• [Requirement]:
Report only the number of lines below in which the string "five" appears.

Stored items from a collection
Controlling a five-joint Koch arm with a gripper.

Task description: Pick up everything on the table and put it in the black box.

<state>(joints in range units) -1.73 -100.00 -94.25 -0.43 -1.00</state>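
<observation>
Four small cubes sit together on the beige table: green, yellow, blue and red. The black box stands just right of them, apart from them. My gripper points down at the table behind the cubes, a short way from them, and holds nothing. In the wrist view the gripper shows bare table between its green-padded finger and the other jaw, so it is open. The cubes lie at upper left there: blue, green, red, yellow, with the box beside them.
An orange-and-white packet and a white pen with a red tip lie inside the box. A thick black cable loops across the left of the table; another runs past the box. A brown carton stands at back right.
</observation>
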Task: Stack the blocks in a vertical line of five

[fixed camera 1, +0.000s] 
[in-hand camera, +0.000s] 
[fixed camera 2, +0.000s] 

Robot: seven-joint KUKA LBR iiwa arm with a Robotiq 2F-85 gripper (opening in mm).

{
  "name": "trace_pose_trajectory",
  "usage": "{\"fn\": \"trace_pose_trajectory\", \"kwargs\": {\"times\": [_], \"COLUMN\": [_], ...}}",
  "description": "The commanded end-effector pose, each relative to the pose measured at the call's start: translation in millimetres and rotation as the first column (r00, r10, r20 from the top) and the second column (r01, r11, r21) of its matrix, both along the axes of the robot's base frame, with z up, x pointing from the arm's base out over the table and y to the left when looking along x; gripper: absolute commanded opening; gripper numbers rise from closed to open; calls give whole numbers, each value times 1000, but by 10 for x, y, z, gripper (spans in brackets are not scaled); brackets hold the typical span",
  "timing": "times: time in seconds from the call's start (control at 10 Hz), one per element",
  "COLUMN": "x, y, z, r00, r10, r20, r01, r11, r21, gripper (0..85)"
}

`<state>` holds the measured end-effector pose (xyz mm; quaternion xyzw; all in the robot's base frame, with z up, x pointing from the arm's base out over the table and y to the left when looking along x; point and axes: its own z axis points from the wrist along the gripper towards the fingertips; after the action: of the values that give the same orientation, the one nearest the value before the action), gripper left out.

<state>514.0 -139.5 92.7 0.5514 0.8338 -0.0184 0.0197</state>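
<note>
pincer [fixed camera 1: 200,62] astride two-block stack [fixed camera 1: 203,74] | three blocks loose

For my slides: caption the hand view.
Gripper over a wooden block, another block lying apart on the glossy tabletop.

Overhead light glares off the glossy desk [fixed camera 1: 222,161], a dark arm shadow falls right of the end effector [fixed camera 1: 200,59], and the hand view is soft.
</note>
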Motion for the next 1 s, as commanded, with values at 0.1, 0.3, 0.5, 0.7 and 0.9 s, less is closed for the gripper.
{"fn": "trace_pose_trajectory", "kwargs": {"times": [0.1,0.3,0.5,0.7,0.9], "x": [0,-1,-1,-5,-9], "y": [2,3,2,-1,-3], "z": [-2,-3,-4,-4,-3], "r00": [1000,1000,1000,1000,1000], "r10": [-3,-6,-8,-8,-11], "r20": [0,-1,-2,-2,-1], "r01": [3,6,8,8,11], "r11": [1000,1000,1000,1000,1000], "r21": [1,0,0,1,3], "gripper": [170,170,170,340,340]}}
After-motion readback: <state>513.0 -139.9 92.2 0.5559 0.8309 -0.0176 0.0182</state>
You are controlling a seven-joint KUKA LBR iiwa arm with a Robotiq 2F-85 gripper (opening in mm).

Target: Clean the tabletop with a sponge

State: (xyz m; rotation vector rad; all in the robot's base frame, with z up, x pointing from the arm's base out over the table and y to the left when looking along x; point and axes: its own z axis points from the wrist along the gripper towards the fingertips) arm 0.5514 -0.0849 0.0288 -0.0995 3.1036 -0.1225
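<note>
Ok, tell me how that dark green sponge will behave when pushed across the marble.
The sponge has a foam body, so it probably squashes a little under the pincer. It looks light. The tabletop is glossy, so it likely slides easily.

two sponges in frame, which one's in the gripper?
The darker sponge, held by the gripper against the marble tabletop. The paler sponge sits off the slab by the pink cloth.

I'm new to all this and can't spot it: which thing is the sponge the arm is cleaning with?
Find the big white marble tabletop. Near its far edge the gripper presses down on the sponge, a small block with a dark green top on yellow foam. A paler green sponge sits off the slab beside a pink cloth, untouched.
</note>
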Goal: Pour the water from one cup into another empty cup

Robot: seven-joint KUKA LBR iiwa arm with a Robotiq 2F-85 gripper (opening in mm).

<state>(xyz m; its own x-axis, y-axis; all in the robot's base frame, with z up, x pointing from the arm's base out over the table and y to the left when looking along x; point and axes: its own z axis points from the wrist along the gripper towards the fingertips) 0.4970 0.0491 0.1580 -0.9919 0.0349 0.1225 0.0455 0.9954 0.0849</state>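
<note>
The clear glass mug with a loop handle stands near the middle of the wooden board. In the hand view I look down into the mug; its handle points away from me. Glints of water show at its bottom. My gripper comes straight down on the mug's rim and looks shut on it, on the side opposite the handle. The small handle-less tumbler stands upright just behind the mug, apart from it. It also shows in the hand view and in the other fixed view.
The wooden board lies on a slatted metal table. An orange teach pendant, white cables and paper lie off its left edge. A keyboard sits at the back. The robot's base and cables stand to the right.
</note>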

• [Solution to the problem]:
2